Overview of learning objectives

Note

The following extracts the primary learning objectives from the lecture slides. Exercises typically mirror these objectives (covering practical implementation, illustrative cases, or specific exam prep/questions). Objectives that are covered in the exercises exclusively are highlighted.

The rise of analytics

  • Illustrate how the rise of data analytics capabilities is enabled by data availability, advances in computing power, new algorithms, and maturing analytics processes.
  • Distinguish between descriptive, predictive, and prescriptive analytics.
  • Explore the Python and Jupyter analytics ecosystem (exercise).

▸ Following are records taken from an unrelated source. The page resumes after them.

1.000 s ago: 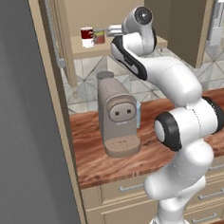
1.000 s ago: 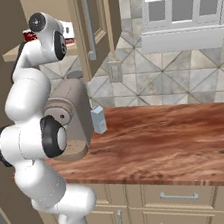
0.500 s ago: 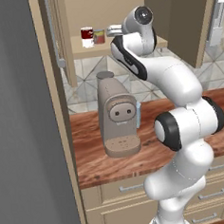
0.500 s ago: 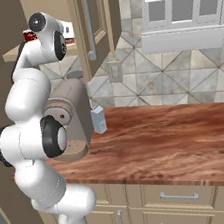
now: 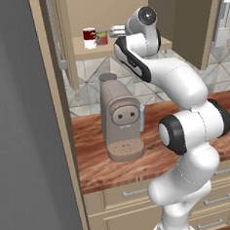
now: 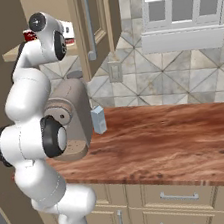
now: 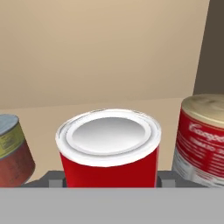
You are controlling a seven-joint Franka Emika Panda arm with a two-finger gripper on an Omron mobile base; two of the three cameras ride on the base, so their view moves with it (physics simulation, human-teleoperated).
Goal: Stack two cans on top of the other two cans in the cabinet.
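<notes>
though its fingertips [image 7: 164, 178] barely showed at the bottom of the hand view, the gripper [image 7: 109, 180] had them set on either side of the bright red can [image 7: 109, 151], close against its wall; they looked to be pinching it, but whether the hold was firm i couldn't tell. the can stood upright on the shelf [image 7: 48, 114] of the cabinet [image 5: 109, 10], not lifted as far as could be seen.

just beside it, on one side, stood a greyish can with a red upper band [image 7: 202, 139], and on the other side, a little apart, a grey can with a yellow-and-red label [image 7: 12, 148]. both had bare tops, with nothing stacked on them.

from the left base view the hand reached into the open cabinet at shelf height, with a dark red can with a white band [image 5: 89, 38] further along the shelf. below, a coffee machine [image 5: 120, 117] sat on the wooden counter [image 6: 188, 136].

by my reading, the job was only beginning: no can sat on another yet. the bright red one needed lifting onto a grey can, and the dark red one after it.
</notes>
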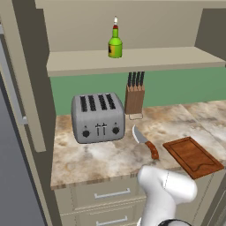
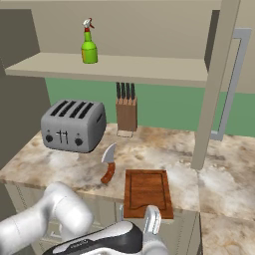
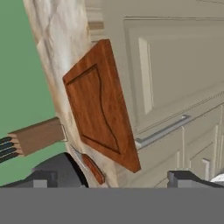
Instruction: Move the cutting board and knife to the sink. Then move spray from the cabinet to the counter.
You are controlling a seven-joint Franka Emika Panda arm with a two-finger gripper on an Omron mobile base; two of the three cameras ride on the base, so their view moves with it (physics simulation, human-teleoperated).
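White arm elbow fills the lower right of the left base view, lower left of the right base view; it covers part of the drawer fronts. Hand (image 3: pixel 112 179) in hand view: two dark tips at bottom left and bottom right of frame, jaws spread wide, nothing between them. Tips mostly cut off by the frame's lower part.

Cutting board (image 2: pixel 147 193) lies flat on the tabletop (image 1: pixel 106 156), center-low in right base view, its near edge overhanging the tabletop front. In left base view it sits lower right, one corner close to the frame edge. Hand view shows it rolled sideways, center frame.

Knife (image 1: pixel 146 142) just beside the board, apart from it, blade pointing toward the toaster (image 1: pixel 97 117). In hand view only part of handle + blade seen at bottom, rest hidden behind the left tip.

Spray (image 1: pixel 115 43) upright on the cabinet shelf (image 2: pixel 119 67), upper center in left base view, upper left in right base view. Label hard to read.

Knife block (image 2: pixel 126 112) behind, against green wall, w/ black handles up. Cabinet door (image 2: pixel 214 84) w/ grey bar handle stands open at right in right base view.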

Data preparation and exploration

  • Describe variables, relationships between variables, and underlying structure in the data (e.g., clusters).
  • Prepare and explore data sets using appropriate descriptive and visual techniques.
  • Explain the role of exploratory data analysis in business decision-making.

Analytical data architecture

  • Outline the architecture of data warehouses.
  • Explain dimensional modeling concepts and common schemata.
  • Design fact and dimension schemata from business questions and operational data.

Regression 1

  • Explain the stages of a model-based analytics workflow using linear regression as an example.
  • Interpret linear regression models, including coefficients, OLS estimation, and model evaluation.
  • Describe how regression models are implemented in Python.

Regression 2

  • Explain how business problems can be formulated as binary classification tasks and modeled using logistic regression.
  • Understand how logistic regression uses a linear predictor and sigmoid function to produce probabilities, apply thresholds, and interpret log-odds and coefficients.
  • Evaluate classification models using confusion matrices and metrics such as accuracy, precision, recall, and F1 score.
  • Apply model predictions to decision-making by selecting appropriate thresholds based on business costs and expected value.

Machine learning 1

  • Distinguish between supervised and unsupervised machine learning approaches and explain the generalization problem in supervised machine learning.
  • Describe the workflow of supervised machine learning, including feature engineering, train–test splitting, model training, cross-validation, and evaluation.
  • Connect conceptual machine learning procedures to Python implementations, including preprocessing, model training, and evaluation using scikit-learn. (see exercise)

Machine learning 2

  • Explain the core mechanics of selected algorithms, including regularization in linear models, distance-based prediction (k-NN), recursive partitioning (decision trees), ensemble learning (random forests), and margin maximization (SVMs).
  • Select and justify an appropriate modeling approach for a given predictive task, considering data characteristics, performance metrics, and the trade-off between interpretability and predictive power.

Big data 1

  • Explain the characteristics of big data and their implications for analytics workflows.
  • Compare data warehouse, data lake, and logical data warehouse architectures.
  • Describe the text analytics pipeline from preprocessing to representation and modeling.

Analytics in organizations

  • Explain the strategic role of data analytics in data-driven organizations.
  • Discuss the ethical and legal boundaries of data analytics in organizations.